I was sat on my office pondering what films to watch for review this weekend when the Gregory Segal written and directed The Expat dropped into my inbox. It was a thriller rather than a horror, but sounded like it was about a serial killer and so I decided to give it a shot. In truth, it is far more a drama, with the killings relegated to the background, yet I came to enjoy the film for what it was.
Nick (Lev Gorn - Maniac TV show) is a former American Marine who is now on a very long extended vacation in the Philippines, having left his job due to PTSD. He spends his days relaxing in bars, while he spends the evenings with various women that he meets on a local dating app. Things take a dark turn however when the bodies of girls Nick has been seeing begin to turn up all over the city. Due to the connection to him, a local Manilla detective, Cruz (Mon Confiado) pins him as the prime suspect, yet with no evidence Nick is free to leave. After the man moves to a beachside town he thinks all his troubles are behind him, and even meets a woman (Delilah played by Lovely Abella) who could mean more to him than just a casual fling. The killings follow Nick however and he begins to realise that whoever is responsible has a deeper connection to him than he at first suspected.

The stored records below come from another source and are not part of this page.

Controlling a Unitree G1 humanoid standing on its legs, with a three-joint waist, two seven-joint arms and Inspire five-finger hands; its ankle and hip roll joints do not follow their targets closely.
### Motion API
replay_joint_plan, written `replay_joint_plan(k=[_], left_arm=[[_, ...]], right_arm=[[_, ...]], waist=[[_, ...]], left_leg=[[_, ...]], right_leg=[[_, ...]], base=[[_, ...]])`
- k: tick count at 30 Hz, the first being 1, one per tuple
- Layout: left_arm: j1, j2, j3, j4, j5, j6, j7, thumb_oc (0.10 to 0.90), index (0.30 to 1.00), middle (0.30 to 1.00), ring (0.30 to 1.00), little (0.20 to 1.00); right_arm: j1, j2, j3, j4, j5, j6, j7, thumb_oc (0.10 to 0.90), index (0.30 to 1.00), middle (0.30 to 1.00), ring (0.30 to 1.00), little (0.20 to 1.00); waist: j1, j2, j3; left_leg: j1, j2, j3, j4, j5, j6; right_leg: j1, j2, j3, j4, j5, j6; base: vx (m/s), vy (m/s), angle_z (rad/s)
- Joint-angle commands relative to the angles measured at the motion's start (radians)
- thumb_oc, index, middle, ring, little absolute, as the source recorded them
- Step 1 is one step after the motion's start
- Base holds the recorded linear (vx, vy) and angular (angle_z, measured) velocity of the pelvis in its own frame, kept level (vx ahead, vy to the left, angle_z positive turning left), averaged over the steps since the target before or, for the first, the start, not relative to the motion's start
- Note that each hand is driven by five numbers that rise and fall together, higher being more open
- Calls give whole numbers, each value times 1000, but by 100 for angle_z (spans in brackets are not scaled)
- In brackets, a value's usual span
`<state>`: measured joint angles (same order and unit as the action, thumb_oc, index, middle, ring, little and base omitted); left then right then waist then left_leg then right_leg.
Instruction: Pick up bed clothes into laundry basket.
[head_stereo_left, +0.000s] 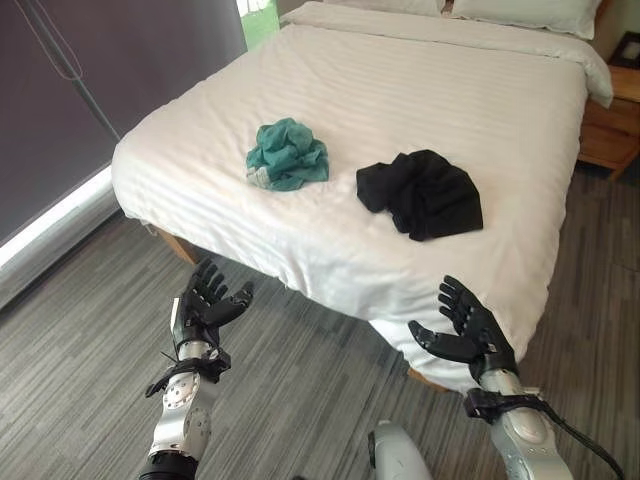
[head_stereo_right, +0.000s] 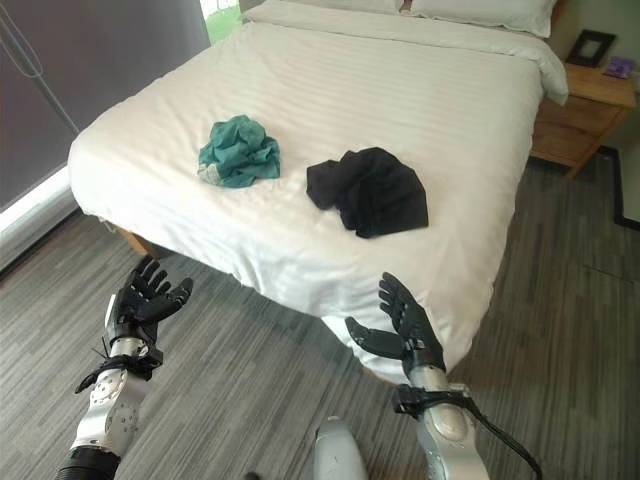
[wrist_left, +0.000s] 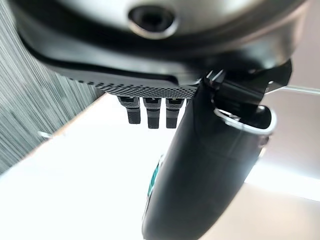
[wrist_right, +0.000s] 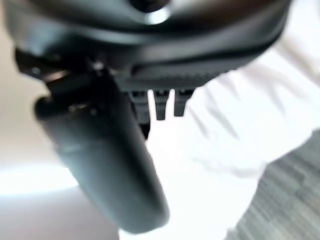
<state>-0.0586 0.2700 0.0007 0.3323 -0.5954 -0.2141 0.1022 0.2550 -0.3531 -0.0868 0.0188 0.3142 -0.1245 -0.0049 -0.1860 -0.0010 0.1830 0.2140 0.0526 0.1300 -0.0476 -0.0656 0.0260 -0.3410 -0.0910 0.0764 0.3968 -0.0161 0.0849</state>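
One bed (head_stereo_left: 450, 90), two crumpled garments on it, one teal garment (head_stereo_left: 288, 155) and one black garment (head_stereo_left: 423, 193), two pillows (head_stereo_left: 520, 12) at the head, one wooden nightstand (head_stereo_left: 612, 130), two robot hands, left hand (head_stereo_left: 207, 298) and right hand (head_stereo_left: 467, 322)

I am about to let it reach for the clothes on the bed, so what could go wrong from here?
Both garments lie well onto the bed, beyond the open left hand and right hand, so a long reach may be needed. The fingers could gather the white sheet along with the teal garment or black garment. No laundry basket is visible here.
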Motion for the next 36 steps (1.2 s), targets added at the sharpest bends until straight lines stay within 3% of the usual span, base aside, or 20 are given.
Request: replay_joint_plan(k=[1,4,5,6,7,8,10,12,13,15,21,22,23,24,26,28,30,31,34,36], left_arm=[[-146,31,25,-53,-1,-104,-31,800,900,900,900,900],[-170,-17,38,-85,-54,-146,-9,800,900,900,900,900],[-158,-33,45,-84,-86,-147,-15,800,900,900,900,900],[-158,-33,45,-84,-86,-147,-15,800,900,900,900,900],[-166,-48,62,-98,-121,-167,-2,800,900,900,900,900],[-177,-57,62,-115,-138,-174,7,800,900,900,900,900],[-186,-47,75,-109,-122,-170,37,800,900,900,900,900],[-187,-38,75,-102,-124,-171,35,800,900,900,900,900],[-183,-10,81,-97,-103,-172,42,800,900,900,900,900],[-175,12,110,-91,-89,-177,50,800,900,900,900,900],[-103,36,230,-125,-108,-213,81,800,900,900,900,900],[-99,56,246,-127,-112,-224,93,800,900,900,900,900],[-97,66,250,-130,-110,-227,94,800,900,900,900,900],[-98,67,251,-130,-111,-228,93,800,900,900,900,900],[-95,112,266,-143,-93,-225,94,800,900,900,900,900],[-98,127,267,-149,-91,-225,89,800,900,900,900,900],[-130,172,237,-154,-51,-212,78,800,900,900,900,900],[-149,203,206,-135,1,-199,75,800,900,900,900,900],[-214,301,135,-148,118,-175,113,800,900,900,900,900],[-216,304,133,-147,118,-174,114,800,900,900,900,900]], right_arm=[[-78,-70,-151,-130,-34,-125,-34,800,900,900,900,900],[-91,-111,-210,-167,-43,-141,-74,800,900,900,900,900],[-76,-125,-240,-177,-37,-138,-71,800,900,900,900,900],[-75,-125,-240,-177,-37,-138,-71,800,900,900,900,900],[-79,-136,-267,-195,-36,-141,-81,800,900,900,900,900],[-89,-145,-280,-208,-22,-147,-103,800,900,900,900,900],[-105,-137,-302,-195,50,-160,-143,800,900,900,900,900],[-103,-129,-296,-205,75,-167,-135,800,900,900,900,900],[-103,-135,-283,-218,88,-166,-123,800,900,900,900,900],[-102,-157,-288,-219,57,-147,-113,800,900,900,900,900],[-150,-190,-274,-200,21,-136,-108,800,900,900,900,900],[-167,-218,-266,-194,2,-134,-117,800,900,900,900,900],[-176,-224,-261,-191,3,-134,-119,800,900,900,900,900],[-178,-225,-260,-190,4,-135,-119,800,900,900,900,900],[-192,-237,-255,-175,14,-134,-115,800,900,900,900,900],[-200,-231,-249,-167,23,-136,-113,800,900,900,900,900],[-193,-213,-262,-180,48,-130,-90,800,900,900,900,900],[-183,-195,-272,-183,59,-132,-88,800,900,900,900,900],[-203,-130,-225,-190,115,-151,-93,800,900,900,900,900],[-204,-127,-226,-189,116,-151,-92,800,900,900,900,900]], waist=[[-80,5,-48],[-97,-10,-52],[-106,-26,-59],[-106,-25,-60],[-84,-49,-53],[-69,-66,-42],[-33,-92,-34],[-23,-89,-37],[-21,-66,-42],[-26,-56,-44],[-9,-35,-61],[5,-29,-62],[13,-23,-62],[14,-24,-61],[41,-9,-72],[47,-12,-77],[47,1,-92],[38,-11,-93],[32,-3,-84],[36,-5,-87]], left_leg=[[43,-102,7,-40,47,-58],[61,-93,2,119,96,-107],[-2,-76,15,306,151,-153],[-4,-75,15,309,149,-153],[-102,-81,2,504,204,-204],[-165,-72,4,578,223,-222],[-283,69,103,483,184,-173],[-264,78,130,401,188,-157],[-265,104,160,227,200,-150],[-242,126,165,139,242,-159],[-211,249,101,37,323,-195],[-215,313,61,25,391,-211],[-212,330,32,24,414,-217],[-210,330,34,21,417,-218],[-191,338,-70,26,440,-243],[-193,327,-97,58,405,-246],[-198,267,-107,74,254,-242],[-205,225,-94,87,189,-230],[-216,146,-82,96,151,-183],[-211,147,-77,92,143,-184]], right_leg=[[98,99,-6,-291,144,73],[150,97,-75,-324,159,52],[195,107,-31,-334,154,26],[195,108,-31,-334,154,26],[235,85,-37,-334,144,12],[269,77,-29,-345,140,-3],[369,54,-28,-395,106,-16],[374,52,-24,-389,93,-15],[382,63,-28,-376,58,-16],[381,68,-19,-352,15,-24],[377,22,69,-267,-59,10],[374,-12,108,-237,-80,28],[373,-29,125,-229,-87,39],[370,-29,127,-224,-91,39],[383,-80,176,-236,-90,68],[401,-115,184,-257,-78,81],[424,-203,174,-283,-2,120],[419,-251,183,-294,109,141],[322,-256,206,-263,324,107],[321,-255,206,-261,315,104]], base=[[344,-48,31],[450,-154,10],[191,-146,38],[216,-179,37],[200,-127,-9],[394,-192,-41],[392,-60,-32],[219,87,-2],[262,144,-3],[284,165,-11],[226,257,-50],[210,404,-53],[224,406,-51],[145,287,-52],[291,517,-62],[280,459,-66],[308,541,-49],[183,500,2],[140,391,12],[62,382,-23]])
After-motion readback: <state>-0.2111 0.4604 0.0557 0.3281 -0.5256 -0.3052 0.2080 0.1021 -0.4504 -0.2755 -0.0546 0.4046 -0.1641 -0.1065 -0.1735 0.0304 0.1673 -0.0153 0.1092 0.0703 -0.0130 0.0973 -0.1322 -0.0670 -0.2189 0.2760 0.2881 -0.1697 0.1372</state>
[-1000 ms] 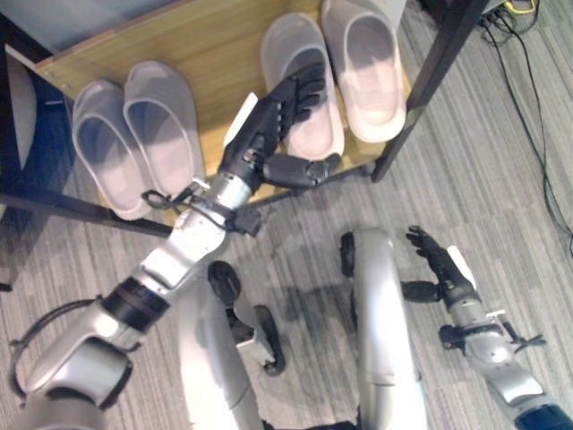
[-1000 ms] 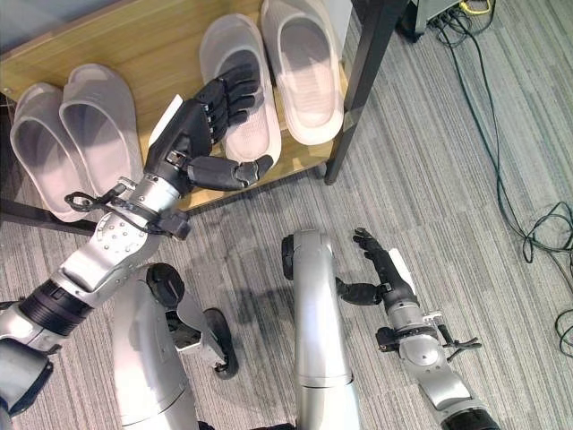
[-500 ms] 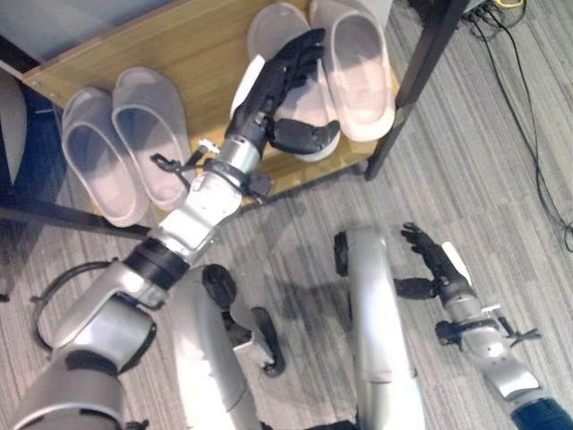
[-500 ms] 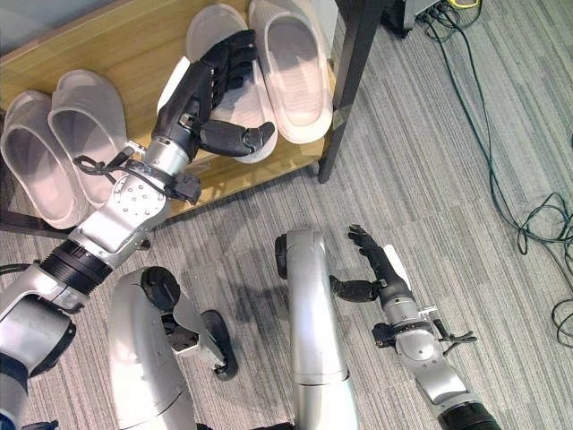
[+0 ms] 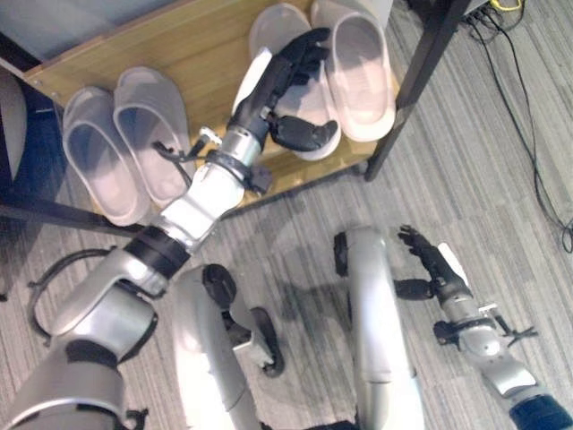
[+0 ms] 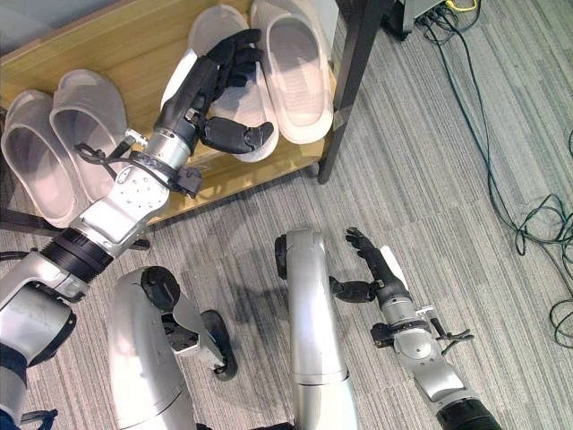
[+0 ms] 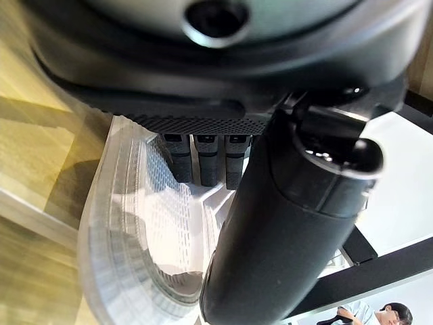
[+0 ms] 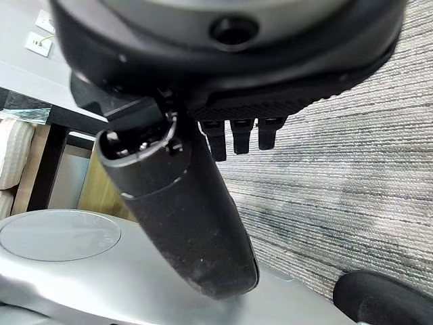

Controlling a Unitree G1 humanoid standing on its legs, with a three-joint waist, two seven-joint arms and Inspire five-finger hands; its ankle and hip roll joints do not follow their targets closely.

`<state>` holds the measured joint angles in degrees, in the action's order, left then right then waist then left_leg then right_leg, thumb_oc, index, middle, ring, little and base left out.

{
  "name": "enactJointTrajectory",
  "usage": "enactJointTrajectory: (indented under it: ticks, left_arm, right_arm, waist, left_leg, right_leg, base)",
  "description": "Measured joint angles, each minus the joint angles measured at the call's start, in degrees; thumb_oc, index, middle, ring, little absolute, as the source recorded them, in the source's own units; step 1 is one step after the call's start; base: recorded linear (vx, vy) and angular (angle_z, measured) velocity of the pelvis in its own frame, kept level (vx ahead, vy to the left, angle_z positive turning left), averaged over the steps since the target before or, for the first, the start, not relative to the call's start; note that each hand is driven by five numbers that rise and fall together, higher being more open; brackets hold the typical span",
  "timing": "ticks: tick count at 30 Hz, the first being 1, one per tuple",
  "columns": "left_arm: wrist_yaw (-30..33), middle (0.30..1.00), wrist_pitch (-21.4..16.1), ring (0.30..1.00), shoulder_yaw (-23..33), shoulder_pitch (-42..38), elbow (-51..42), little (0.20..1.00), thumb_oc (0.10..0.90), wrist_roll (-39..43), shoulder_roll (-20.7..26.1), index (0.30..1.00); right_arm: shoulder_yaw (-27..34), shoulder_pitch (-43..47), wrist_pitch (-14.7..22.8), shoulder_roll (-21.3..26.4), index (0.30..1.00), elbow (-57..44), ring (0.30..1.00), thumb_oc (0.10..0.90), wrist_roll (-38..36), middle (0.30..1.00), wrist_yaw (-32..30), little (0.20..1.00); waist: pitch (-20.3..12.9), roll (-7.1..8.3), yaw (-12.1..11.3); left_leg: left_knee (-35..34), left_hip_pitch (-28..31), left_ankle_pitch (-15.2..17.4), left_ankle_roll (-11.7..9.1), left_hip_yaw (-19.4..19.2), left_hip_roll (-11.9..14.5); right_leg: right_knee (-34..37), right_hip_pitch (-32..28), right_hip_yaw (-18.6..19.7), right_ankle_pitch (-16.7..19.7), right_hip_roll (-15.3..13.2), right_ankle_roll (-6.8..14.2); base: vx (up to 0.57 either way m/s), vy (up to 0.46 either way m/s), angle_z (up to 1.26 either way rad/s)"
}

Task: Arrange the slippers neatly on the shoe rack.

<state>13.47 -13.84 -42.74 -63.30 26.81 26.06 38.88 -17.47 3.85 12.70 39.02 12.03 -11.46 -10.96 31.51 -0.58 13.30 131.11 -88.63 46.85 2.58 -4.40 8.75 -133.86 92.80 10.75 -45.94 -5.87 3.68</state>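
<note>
On the shoe rack (image 5: 215,54), 4 slippers lay in 2 pairs. The left hand (image 5: 273,85) rested straight-fingered on the near slipper (image 5: 300,98) of the pair toward 1 o'clock, thumb beside its heel. The right hand (image 6: 380,269) hung relaxed over the carpet (image 6: 466,179) at 5 o'clock.

The floor is a grey carpet (image 6: 466,179) with thin stripes. Some black cables (image 6: 501,134) lie on it, running from a dark box (image 6: 421,13) near the top edge with a yellow cable (image 6: 466,4) by it. A black post (image 6: 345,85) stands on the carpet. A person (image 7: 369,315) shows small in the left wrist view.
</note>
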Motion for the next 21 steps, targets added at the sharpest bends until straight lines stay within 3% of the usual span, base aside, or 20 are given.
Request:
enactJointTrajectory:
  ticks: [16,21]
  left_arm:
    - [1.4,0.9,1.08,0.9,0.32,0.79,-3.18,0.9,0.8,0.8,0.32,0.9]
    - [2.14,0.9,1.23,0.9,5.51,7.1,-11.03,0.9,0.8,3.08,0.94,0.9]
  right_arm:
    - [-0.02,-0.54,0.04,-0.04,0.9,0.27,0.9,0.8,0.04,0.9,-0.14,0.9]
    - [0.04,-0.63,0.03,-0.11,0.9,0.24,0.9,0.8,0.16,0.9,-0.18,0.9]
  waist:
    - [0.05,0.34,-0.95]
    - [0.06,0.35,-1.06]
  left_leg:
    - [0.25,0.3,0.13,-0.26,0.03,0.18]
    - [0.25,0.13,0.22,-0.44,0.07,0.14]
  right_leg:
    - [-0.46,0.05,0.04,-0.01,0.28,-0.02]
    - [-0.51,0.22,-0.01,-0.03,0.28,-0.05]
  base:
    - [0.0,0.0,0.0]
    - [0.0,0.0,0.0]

So, The Expat is far more a drama than a thriller and that is mainly due to the killings being almost treated like a side plot. They happen in the background and aside from one of them, they are not even something that is shown on screen. Typically the first the viewer knows of it is when Cruz is visiting a crime scene. The whole second act is almost completely murder free and instead falls into a deep look between Nick and Delilah, working on building the relationship between these two disparate characters who nonetheless begin to build an attraction. With Gorn you have an actor who always makes his character feel like he is a fish out of water, never able to shake the foreigner label. This can be seen both with his interactions with characters but also how he is shown on screen, often being accosted by beggars and being stared at by locals. The PTSD part of Nick is barely ever looked into, there are a couple of scenes where we are shown him having an episode, while this could have been used to implicate the man in perhaps killing people while under the effects of PTSD there isn't enough done to create that suspicion. The way the protagonist acts never once made me think he could actually be the killer, far too chilled out.
Outside of the murders there are just a few other scenes that would fit the thriller label. Cruz's investigations make up the main subplot and he becomes an important character. Being a local, he was a good contrast to Nick, though ultimately came across as a little bit bland and generic rather than a layered person in his own right, something the film tries to cure by giving him scenes with his family. While this was light on thrills the drama wasn't half bad. It leads up to a really well done open ending in which it cuts to credits with a big (drama based) plot thread hanging.
The Expat was a low stakes thriller that focussed a lot more on character development than the horror side. This can even be shown with the eventual somewhat underwhelming explanation for all that had transpired. I did come to like Nick however, a flawed protagonist, but those flaws made him more relatable. The Expat became available to rent and own on HD and satellite platforms on May 24th via Freestyle Digital Media.